ChangeManagementResolutions

New years resolutions like change, especially establishing end state scenarios, are bound to disappoint.

That is no reason to avoid resolutions or end state planning.

I have found (thanks to a change management career, lots of listening and the chance to see results) it helps to have resolutions that enrich both you and your stakeholders.

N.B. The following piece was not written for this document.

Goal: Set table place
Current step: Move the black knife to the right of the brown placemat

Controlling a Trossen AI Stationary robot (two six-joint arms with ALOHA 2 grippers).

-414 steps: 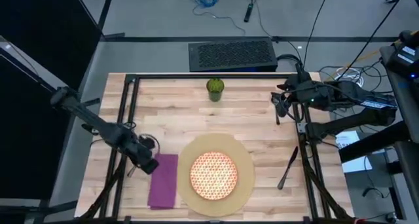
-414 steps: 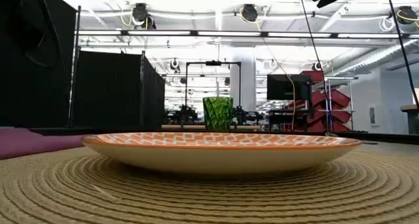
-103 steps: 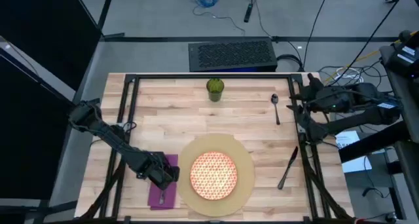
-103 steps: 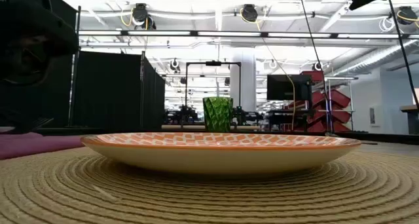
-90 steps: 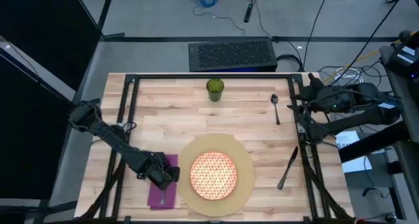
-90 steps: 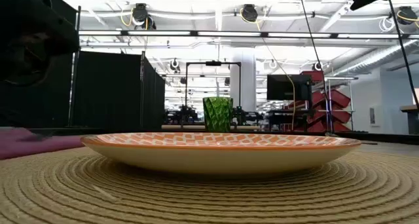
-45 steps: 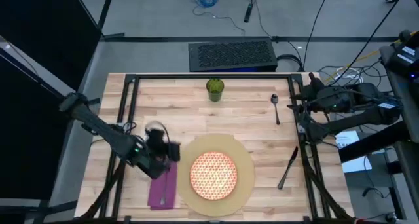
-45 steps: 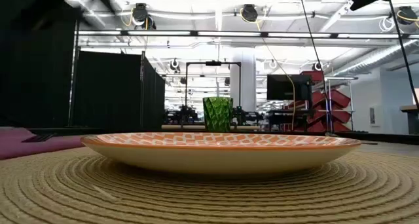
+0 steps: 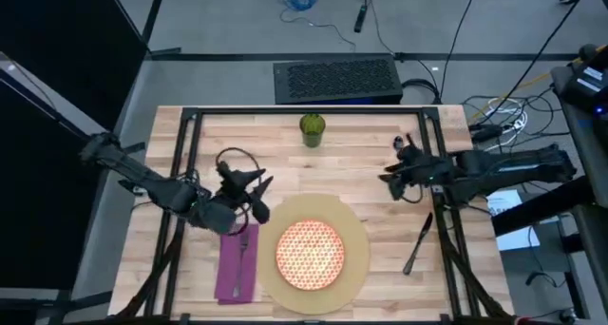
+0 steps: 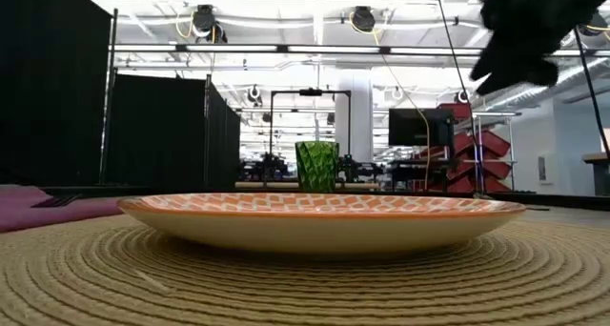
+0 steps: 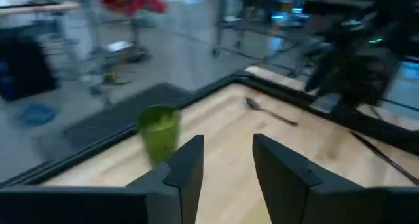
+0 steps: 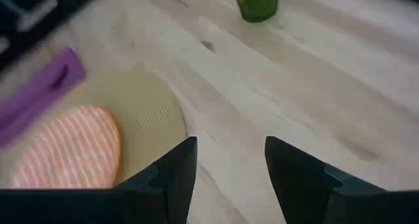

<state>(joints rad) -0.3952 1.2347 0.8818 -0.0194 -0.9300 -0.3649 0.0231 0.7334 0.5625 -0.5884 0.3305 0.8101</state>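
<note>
Orange-and-white plate point(image 9: 310, 253) centred on round tan mat point(image 9: 353, 232), nothing on it; green cup point(image 9: 312, 126) upright near far edge of table point(image 9: 361, 178), contents impossible to tell. Purple napkin point(image 9: 230, 268) flat just left of mat, fork point(image 9: 241, 260) lying along it. Knife point(image 9: 416, 243) on bare wood right of mat, near the right rail. Spoon point(image 11: 269, 111) seen only past the left wrist, on the wood beyond the cup; hidden under the right arm from above. Left gripper point(image 9: 259, 197) raised over the table just beyond the napkin's far end, fingers spread, holding nothing. Right gripper point(image 9: 389, 184) reaching in from the right rail, above bare wood between cup and knife, fingers apart, empty.
</note>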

Here are mine for the coming year:

For readers:

  • A redesign of my site with an option to switch to a lighter design (you either like dark or not).
  • More publishing, not just blogs but articles, white papers and, dare I say, “The Book”.
  • Better organization of content so your interest is easier to find.
  • A reach out for input, suggestions and interest from readers.
  • Some regularly scheduled post topics (series, parts, “word” posts etc.).
  • Flexibility if it turns out readers have different reasons for frequenting my site than I am assuming.

For me:

  • All of the above repeated (I can see I would be equally enriched if I lived up to them- change is like that).
  • Collateral for my use with clients and to increase revenue.
  • Seminars, webinars, podcasts and, if I can go without sleep, video.
  • A reach out beyond my blog to others with the end state focus message.
  • Finding a senior executive who gets it and is willing to be an evangelist for the importance of seeing end states and working back from the descriptions.

If you are a regular reader (I never really thought about having readers. It just seemed important to speak up. Thank you for listening!) and want to add to my list for you, me or items of your own others can grab please speak up. I would love to have 2012 be more of an exchange and dialogue- with 450 posts and counting it appears there is a lot to talk about!